### Problem requirements
Go to the line containing "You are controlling" in the records below and print it and every following line exactly, on through the line containing "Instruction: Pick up", then stop.

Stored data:

★ ★ ★ ★ ★ ★ ★

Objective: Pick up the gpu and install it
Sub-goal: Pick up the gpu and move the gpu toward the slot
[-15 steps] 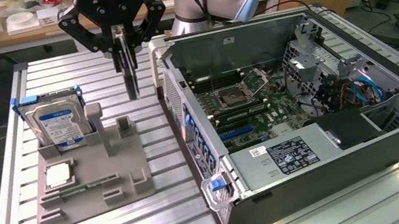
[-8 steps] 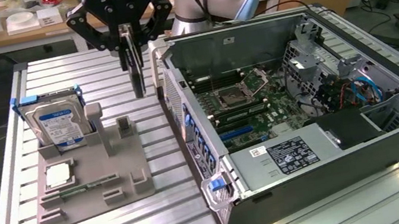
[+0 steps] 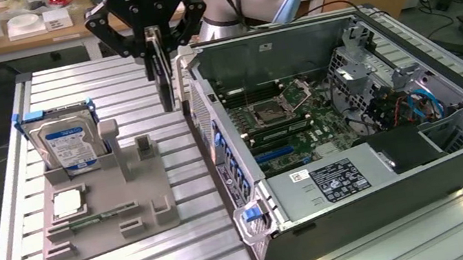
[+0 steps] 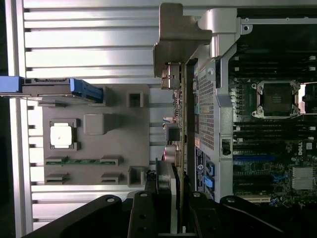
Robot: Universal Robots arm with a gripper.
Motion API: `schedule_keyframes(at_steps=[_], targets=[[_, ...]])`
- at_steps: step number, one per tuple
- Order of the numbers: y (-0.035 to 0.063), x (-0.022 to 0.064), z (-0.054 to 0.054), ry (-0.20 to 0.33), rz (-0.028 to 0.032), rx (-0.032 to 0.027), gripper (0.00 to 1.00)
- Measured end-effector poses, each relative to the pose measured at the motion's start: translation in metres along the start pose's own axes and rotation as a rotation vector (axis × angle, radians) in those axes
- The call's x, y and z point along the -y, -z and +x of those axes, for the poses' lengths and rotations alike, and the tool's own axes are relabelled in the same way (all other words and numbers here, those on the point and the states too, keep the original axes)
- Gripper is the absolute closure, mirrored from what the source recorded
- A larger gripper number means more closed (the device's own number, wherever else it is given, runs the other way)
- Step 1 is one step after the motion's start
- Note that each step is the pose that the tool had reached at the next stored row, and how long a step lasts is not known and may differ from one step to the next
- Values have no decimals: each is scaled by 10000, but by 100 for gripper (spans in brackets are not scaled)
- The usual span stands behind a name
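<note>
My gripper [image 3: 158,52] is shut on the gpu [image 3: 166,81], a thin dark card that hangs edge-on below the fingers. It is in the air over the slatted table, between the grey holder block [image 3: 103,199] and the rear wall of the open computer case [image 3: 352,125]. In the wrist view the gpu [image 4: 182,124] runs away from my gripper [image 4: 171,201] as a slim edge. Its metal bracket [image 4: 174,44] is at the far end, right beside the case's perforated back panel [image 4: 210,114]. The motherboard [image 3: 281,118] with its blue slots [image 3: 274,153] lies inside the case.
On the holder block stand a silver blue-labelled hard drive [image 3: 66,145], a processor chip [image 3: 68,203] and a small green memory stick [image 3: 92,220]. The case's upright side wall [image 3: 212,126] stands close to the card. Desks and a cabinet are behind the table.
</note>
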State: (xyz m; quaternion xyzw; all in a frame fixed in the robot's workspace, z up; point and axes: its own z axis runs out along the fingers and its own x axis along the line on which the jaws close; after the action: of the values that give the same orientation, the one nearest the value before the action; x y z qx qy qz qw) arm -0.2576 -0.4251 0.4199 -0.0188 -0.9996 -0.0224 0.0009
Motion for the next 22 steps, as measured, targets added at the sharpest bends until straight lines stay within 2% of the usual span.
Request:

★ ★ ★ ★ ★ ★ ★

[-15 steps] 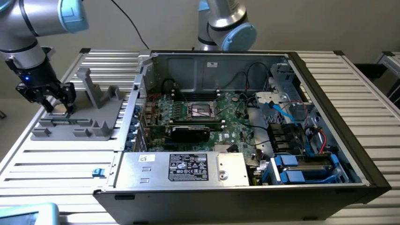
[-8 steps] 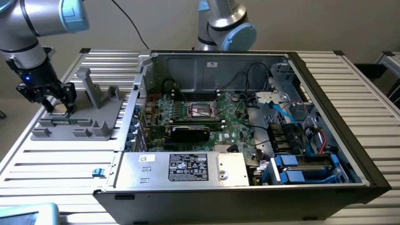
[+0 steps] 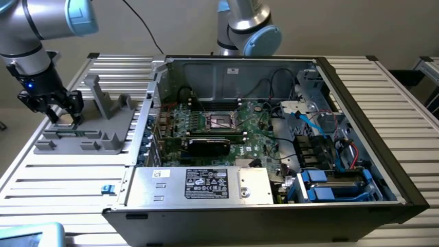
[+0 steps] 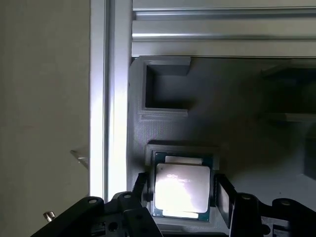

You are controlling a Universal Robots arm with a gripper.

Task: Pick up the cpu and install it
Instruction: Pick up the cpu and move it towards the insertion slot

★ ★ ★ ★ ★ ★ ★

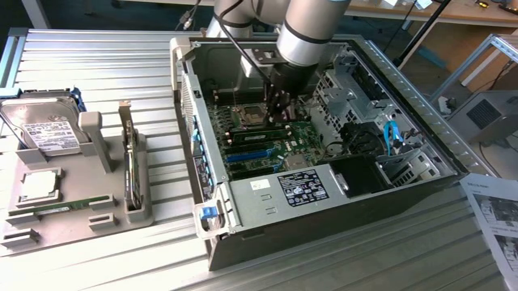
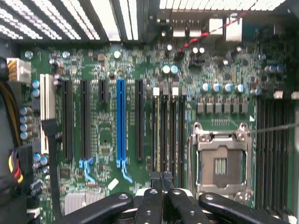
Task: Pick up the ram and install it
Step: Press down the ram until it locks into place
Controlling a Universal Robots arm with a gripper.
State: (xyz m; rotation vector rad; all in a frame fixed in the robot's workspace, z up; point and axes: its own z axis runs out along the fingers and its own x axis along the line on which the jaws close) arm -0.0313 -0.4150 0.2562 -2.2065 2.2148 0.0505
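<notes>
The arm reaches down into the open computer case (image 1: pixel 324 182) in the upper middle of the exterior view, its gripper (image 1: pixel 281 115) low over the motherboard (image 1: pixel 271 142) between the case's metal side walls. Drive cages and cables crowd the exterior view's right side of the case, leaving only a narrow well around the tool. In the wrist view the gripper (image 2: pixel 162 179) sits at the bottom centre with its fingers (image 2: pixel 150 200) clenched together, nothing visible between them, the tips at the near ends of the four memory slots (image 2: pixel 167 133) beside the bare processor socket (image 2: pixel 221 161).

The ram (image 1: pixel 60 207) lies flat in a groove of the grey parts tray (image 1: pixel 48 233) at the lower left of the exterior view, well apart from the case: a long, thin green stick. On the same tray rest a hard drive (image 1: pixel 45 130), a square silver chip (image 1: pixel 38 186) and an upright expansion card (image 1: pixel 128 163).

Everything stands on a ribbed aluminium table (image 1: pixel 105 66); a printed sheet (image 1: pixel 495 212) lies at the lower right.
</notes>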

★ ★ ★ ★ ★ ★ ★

### Expected answer
You are controlling a Universal Robots arm with a gripper.

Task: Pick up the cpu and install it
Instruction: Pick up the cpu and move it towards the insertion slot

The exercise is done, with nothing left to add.